After a long journey, living in airport lounges, planes, hotels, restaurants and rented cars, it’s good to return to the small things of home. Decades of touring has taught me (and those around me) that it takes a few days for my perspective to settle down from the motion aftereffect. It’s not so much culture shock, which is chronic, but the mere fact of having stopped moving. But this time, returning from tours of the US and UK, the process was helped along by the sight of a wee gecko scurrying across my office floor. Nothing like a loose reptile in the house to focus the attention.
Apparently Buenos Aires has a wee gecko problem. They’re everywhere. It must’ve come in via the balcony. But honestly, how big a problem could a wee gecko be? They’re harmless, cute, and helpful with insect control. Still, I’m trying to trap the little guy. He must miss his friends. And I’d like to return to sitting barefoot at the desk.
As it happens, I have some experience with the humane removal of wildlife from houses: tree frogs, large spiders, mice, birds, bats (I think that covers it). When we bought our place out in the Province, it was not, let’s say, hermetically sealed. It was a porous wreck. The windows were sieves. The area between the ceiling and the roof was a complex ecosystem whose study would’ve made for a solid grant proposal. The chimney was wide open. We were sitting ducks.
Pampa frogs (ranitas) are probably a separate species, but ours look exactly like nyctimantus rugiceps, the brown-eyed tree frog from further north. They come out en masse to announce summer storms with their chirping, clicking, and clinging like ghouls to the windows. When the kids were little we’d break into our own herpetological version of “Brown Eyed Girl” (one in a long line of unfunny dad jokes).
Inevitably, some of those tree frogs would squeeze through those wonky window frames. They’d take up positions around the house, usually near water, and a-froggy hunting we’d a-go. The children would shriek with delight. At least I think that was delight. Then came the trapping. Not so easy. Boy, can those things jump. But sooner or later we’d get our frog, enclosing it under an upside-down tupper (as any hard plastic container is called here) and a thin piece of cardboard slid between the lip and whatever surface the frog had landed on. With mock solemnity we’d carry it to freedom on the front lawn.
It wasn’t always fun and games. There was that time when shrieks of unalloyed horror, those of an elderly adult, could be heard emanating from behind the bathroom door, where no frog hunt should’ve been happening. With one sloosh of the bog, as they say in Glasgow, a house guest had found two—two!—brown-eyed tree frogs. The pair (until then undetected, mercifully) had launched themselves from bog to ceiling, sticking the landing. No one sang.

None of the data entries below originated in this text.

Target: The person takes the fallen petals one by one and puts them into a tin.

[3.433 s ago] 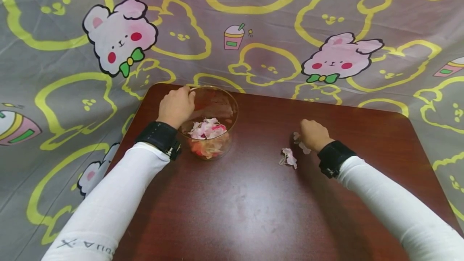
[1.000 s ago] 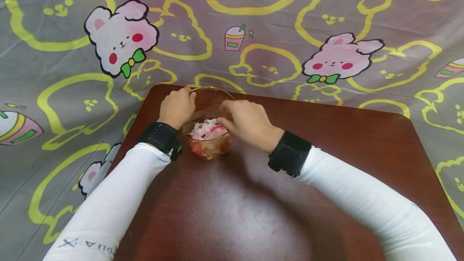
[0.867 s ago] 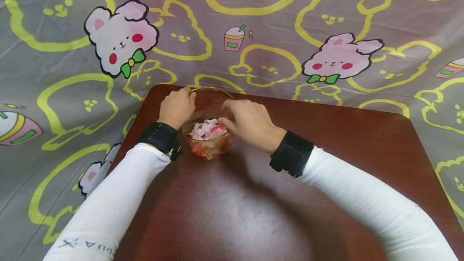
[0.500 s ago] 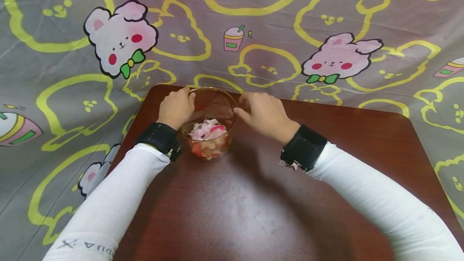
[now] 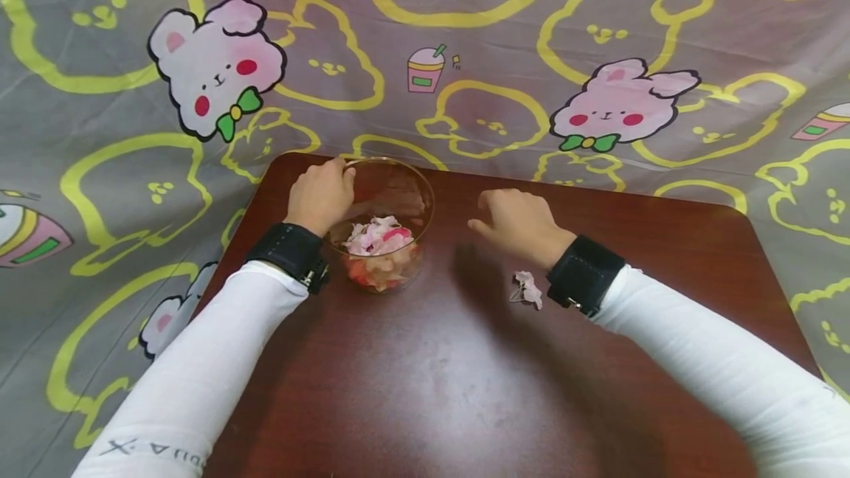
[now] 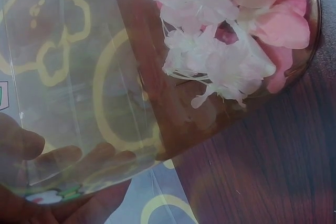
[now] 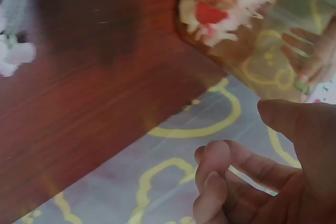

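A deep clear glass bowl (image 5: 425, 205) with a gold-toned rim stands at the back left of the table. Inside lie artificial-looking flowers (image 5: 378, 238), pale pink with some red and orange petals. My left hand (image 5: 320, 196) grips the bowl's left side at the rim; its fingers (image 6: 63, 156) show against the wall in the left wrist view. To the right of the bowl, my right hand (image 5: 521, 223) hovers over the table with loosely curled fingers and nothing between thumb and fingertips. One small pale pink flower (image 5: 527, 290) lies on the table just below that hand.
The brown wooden table (image 5: 412, 404) has rounded corners. Behind it and on both sides hangs a grey cloth (image 5: 491, 43) printed with yellow outlines and rabbits. Each wrist wears a black strap (image 5: 287, 253).
My right hand took a pale flower from the table to the bowl and let it go there, then drew back right, emptied. The left hand stayed on the rim.
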`<control>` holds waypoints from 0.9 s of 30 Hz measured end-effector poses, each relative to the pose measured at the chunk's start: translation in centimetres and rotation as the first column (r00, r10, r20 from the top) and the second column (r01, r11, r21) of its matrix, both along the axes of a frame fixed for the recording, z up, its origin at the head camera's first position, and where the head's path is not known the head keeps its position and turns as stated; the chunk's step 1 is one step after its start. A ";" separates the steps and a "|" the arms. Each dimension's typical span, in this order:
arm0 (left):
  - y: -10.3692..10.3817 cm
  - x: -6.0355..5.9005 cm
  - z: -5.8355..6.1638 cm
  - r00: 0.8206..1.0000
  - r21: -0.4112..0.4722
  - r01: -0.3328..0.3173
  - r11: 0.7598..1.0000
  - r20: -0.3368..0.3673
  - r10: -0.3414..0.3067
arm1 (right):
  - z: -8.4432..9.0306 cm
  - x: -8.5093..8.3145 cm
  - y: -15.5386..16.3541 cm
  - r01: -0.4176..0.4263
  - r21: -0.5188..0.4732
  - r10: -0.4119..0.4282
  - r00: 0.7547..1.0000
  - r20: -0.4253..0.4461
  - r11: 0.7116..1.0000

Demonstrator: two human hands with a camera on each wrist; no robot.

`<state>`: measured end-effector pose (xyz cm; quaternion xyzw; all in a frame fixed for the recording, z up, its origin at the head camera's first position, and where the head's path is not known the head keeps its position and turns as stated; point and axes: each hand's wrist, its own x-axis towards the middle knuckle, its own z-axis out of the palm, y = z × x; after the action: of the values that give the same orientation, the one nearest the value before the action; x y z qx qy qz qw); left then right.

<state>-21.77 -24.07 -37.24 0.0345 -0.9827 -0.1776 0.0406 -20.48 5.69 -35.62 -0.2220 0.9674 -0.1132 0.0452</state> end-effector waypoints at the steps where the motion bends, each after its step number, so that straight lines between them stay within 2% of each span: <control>1: 0.0 0.0 0.0 1.000 -0.001 -0.001 1.000 0.001 0.001 | -0.2 0.0 0.1 -0.001 0.013 0.001 1.000 0.007 1.000; 13: -0.1 0.1 0.2 1.000 -0.001 -0.004 1.000 0.012 0.004 | -3.7 0.9 2.3 -0.047 0.125 0.038 0.996 0.075 0.991; 21: -0.3 -0.1 0.0 1.000 -0.002 -0.003 1.000 0.003 0.003 | -5.1 1.4 3.8 -0.031 0.217 -0.011 0.981 0.193 0.976; 27: -0.2 0.0 0.1 1.000 -0.002 -0.001 1.000 0.005 0.001 | -6.4 1.8 4.9 -0.034 0.268 -0.022 0.979 0.201 0.963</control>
<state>-21.78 -24.27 -37.17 0.0354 -0.9829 -0.1765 0.0381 -18.69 10.60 -42.05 -0.2041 0.9635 -0.0019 0.1734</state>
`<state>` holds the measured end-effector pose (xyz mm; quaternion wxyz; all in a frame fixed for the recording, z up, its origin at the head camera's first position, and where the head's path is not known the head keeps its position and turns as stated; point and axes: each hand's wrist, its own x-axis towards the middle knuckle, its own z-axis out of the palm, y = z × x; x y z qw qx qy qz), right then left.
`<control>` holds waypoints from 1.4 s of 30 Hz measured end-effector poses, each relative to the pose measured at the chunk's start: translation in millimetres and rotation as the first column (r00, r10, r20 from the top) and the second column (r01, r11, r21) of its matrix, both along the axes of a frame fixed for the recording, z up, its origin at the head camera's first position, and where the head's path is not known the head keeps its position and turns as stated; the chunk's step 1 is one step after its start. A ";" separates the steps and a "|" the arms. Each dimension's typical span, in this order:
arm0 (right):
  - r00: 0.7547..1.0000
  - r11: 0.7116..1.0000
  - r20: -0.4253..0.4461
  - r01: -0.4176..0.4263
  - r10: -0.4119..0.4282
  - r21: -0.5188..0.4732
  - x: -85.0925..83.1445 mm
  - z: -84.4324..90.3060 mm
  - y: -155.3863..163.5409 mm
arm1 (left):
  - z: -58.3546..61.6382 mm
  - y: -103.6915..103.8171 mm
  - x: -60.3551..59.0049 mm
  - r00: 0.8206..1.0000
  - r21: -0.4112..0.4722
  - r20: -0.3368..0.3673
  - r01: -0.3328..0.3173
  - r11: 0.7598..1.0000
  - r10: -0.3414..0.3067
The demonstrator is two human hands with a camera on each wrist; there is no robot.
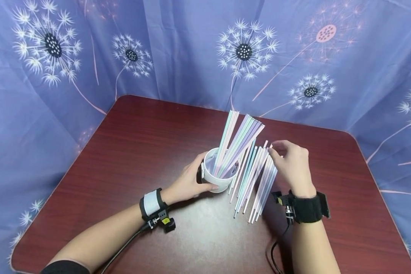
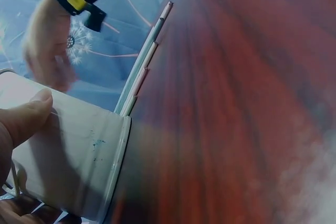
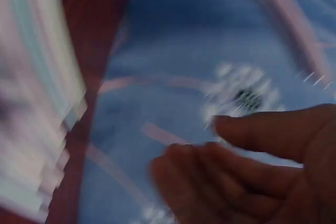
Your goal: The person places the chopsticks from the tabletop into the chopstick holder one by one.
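My left hand (image 1: 190, 180) grips a white cup (image 1: 219, 186) from its left side, with the thumb along the near wall. The cup holds a bunch of thin pastel sticks (image 1: 241, 142) in mint, pink and lilac, leaning to the far right. Beside the cup, more pastel sticks (image 1: 251, 179) lie roughly side by side on the table. Over the far right ends of those sticks hovers my right hand (image 1: 292, 161). In the right wrist view this hand (image 3: 247, 166) has bent fingers and the thumb apart from them, with nothing between.
The dark red wooden table (image 1: 140, 137) has rounded corners. Behind it hangs a blue curtain (image 1: 191, 57) with dandelion prints. Each wrist wears a strapped camera; a cable (image 1: 275, 251) runs from the right strap across the table.
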<state>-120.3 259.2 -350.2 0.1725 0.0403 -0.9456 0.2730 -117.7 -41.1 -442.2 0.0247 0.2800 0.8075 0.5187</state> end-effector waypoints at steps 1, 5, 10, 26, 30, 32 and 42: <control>0.998 0.999 0.059 0.024 -0.026 0.044 -2.0 -3.3 6.4 | 0.2 0.2 -0.5 1.000 0.006 0.002 -0.001 1.000 0.001; 0.952 0.982 0.281 0.069 -0.118 0.177 -12.7 -21.4 25.5 | 0.4 0.3 -1.6 1.000 0.010 0.002 -0.004 1.000 0.004; 0.846 0.976 0.504 0.083 -0.177 0.203 -19.3 -39.1 36.9 | -0.3 0.5 -1.0 1.000 0.002 0.020 0.004 1.000 -0.004; 0.747 0.996 0.659 0.083 -0.086 0.037 -22.5 -41.4 53.9 | -1.1 3.7 -0.3 1.000 0.003 0.003 0.005 1.000 -0.005; 0.732 0.991 0.679 0.125 -0.055 -0.055 -23.4 -45.1 57.9 | -1.7 3.7 -0.2 1.000 0.001 -0.001 0.003 1.000 -0.003; 0.721 0.981 0.692 0.150 -0.025 -0.121 -24.0 -48.7 61.3 | -1.6 3.6 -0.5 1.000 -0.003 -0.001 0.003 1.000 -0.003; 0.693 0.961 0.721 0.191 0.011 -0.198 -27.0 -55.9 65.0 | -2.7 3.9 -1.2 1.000 -0.009 0.015 0.004 1.000 -0.004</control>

Out of respect for everyone involved—including you, dear reader—I’ll go into no more detail. However, as a result of that most regrettable incident, I developed a sure-fire technique for catching (in advance) frogs that have taken up residence in the bog. Nobody gets hurt, though the house guest never returns. It involves lowering the open end of a garbage bag over the toilet bowl, flushing, and then securing the frogs in the bag when they jump, straight vertically, into it. Twist the bag shut and head out to the front lawn. You’re welcome.
But back to Wee Gecko (who deserves personhood and proper name capitalization). The other day we startled each other out in open floor space. A tense standoff ensued. I’m ashamed to say that somewhere in there I considered flattening the poor creature with The Encyclopedia of Philosophy, Volumes 3 and 4 (Epictetus to Logic), but thought better of it. First of all, how could I? Also, gross. And finally, K is for Kant. While I was standing there trying to decide if the moral duty to spare Wee Gecko’s life amounted to a hypothetical or a categorical imperative, the little guy scurried under the couch. Finally that philosophy degree proves good for something, if only indecision and delay. In any case, I was left holding the book and wondering what kind of person needs an 18th-century German idealist to tell him not to squash a poor gecko. Answer: one who’s been too long in the macro, flying too high, moving too fast, the apex predator up in his head, forgetting that he is also small and mortal and wanting mercy.
Touring involves a lot of scurrying: flying, driving to strange places, dragging baggage up stairs in hotels with no lift and a maze of little landings, narrow staircases, and surprise hallways, waking up under couches, the frantic search for morning coffee, more driving. And it all transpires under a wide-open sky and the analytical eyes of satellites, cameras, and radar guns. God only knows what all of those agencies, corporations and criminally well-funded armies are doing with the datapoints we generate. Apparently AI can write songs with one hand and decide to flatten whole neighborhoods with the other, all according to whatever parameters and margins of error you please, or are deemed expedient. There’s going to have to be more empathy between us wee geckos if we’re going to get through this.
Did he try to sell you insurance? Would you have smacked him with the book if he did?
Back in our HWS days I had my own similar trauma at the family ranch in Flatbush. I went into our attic barefoot. A dying mouse on a glue trap got stuck to the bottom of my bare foot. I don't do well with in-home rodents.